Records drawn from a dataset –
+++

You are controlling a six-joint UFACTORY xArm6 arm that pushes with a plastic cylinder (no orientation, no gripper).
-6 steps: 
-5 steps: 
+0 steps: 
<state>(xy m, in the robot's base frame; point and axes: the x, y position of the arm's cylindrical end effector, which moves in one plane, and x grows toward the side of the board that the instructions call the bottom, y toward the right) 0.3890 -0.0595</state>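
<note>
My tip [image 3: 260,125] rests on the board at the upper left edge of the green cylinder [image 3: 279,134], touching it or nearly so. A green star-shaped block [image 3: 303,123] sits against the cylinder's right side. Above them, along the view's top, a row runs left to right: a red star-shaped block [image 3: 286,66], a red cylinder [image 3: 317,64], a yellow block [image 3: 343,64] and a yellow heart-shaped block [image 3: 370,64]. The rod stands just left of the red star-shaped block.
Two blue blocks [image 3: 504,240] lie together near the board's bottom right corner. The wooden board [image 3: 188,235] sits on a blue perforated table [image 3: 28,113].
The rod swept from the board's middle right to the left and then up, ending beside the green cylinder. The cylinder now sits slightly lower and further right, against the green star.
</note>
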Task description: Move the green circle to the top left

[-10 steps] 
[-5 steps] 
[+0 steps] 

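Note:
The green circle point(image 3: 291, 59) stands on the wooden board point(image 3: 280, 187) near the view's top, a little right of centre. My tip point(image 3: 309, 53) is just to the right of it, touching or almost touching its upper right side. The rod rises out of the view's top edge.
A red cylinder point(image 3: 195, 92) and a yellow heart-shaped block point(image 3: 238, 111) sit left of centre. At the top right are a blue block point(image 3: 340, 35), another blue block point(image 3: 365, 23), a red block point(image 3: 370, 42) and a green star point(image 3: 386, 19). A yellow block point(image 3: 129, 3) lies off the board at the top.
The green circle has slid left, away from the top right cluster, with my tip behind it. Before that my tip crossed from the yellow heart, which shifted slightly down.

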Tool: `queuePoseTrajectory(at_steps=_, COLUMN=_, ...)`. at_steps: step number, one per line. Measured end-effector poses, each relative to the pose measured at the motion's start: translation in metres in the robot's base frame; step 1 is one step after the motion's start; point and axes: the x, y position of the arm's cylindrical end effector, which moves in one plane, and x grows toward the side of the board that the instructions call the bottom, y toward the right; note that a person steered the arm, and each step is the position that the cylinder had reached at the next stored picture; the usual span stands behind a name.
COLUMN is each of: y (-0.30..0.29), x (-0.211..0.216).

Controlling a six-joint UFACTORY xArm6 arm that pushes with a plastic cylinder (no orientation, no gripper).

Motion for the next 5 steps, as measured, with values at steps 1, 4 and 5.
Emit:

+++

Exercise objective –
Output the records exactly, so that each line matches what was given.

Task response –
You are controlling a six-joint UFACTORY xArm6 arm that pushes with a plastic cylinder (no orientation, no gripper).
-6 steps: 
-5 steps: 
+0 steps: 
<state>(xy m, in the robot's base frame; point and axes: the x, y position of the arm's cylindrical end effector, which moves in one plane, and x grows toward the side of the board that the instructions call the bottom, y toward the right) 0.3890 -0.0595</state>
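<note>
My tip [image 3: 260,125] rests on the board at the upper left edge of the green cylinder [image 3: 279,134], touching it or nearly so. A green star-shaped block [image 3: 303,123] sits against the cylinder's right side. Above them, along the view's top, a row runs left to right: a red star-shaped block [image 3: 286,66], a red cylinder [image 3: 317,64], a yellow block [image 3: 343,64] and a yellow heart-shaped block [image 3: 370,64]. The rod stands just left of the red star-shaped block.
Two blue blocks [image 3: 504,240] lie together near the board's bottom right corner. The wooden board [image 3: 188,235] sits on a blue perforated table [image 3: 28,113].
The rod swept from the board's middle right to the left and then up, ending beside the green cylinder. The cylinder now sits slightly lower and further right, against the green star.
</note>
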Task description: Move the green circle to the top left

[-10 steps] 
[-5 steps] 
[+0 steps] 

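Note:
The green circle point(image 3: 291, 59) stands on the wooden board point(image 3: 280, 187) near the view's top, a little right of centre. My tip point(image 3: 309, 53) is just to the right of it, touching or almost touching its upper right side. The rod rises out of the view's top edge.
A red cylinder point(image 3: 195, 92) and a yellow heart-shaped block point(image 3: 238, 111) sit left of centre. At the top right are a blue block point(image 3: 340, 35), another blue block point(image 3: 365, 23), a red block point(image 3: 370, 42) and a green star point(image 3: 386, 19). A yellow block point(image 3: 129, 3) lies off the board at the top.
The green circle has slid left, away from the top right cluster, with my tip behind it. Before that my tip crossed from the yellow heart, which shifted slightly down.
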
Tool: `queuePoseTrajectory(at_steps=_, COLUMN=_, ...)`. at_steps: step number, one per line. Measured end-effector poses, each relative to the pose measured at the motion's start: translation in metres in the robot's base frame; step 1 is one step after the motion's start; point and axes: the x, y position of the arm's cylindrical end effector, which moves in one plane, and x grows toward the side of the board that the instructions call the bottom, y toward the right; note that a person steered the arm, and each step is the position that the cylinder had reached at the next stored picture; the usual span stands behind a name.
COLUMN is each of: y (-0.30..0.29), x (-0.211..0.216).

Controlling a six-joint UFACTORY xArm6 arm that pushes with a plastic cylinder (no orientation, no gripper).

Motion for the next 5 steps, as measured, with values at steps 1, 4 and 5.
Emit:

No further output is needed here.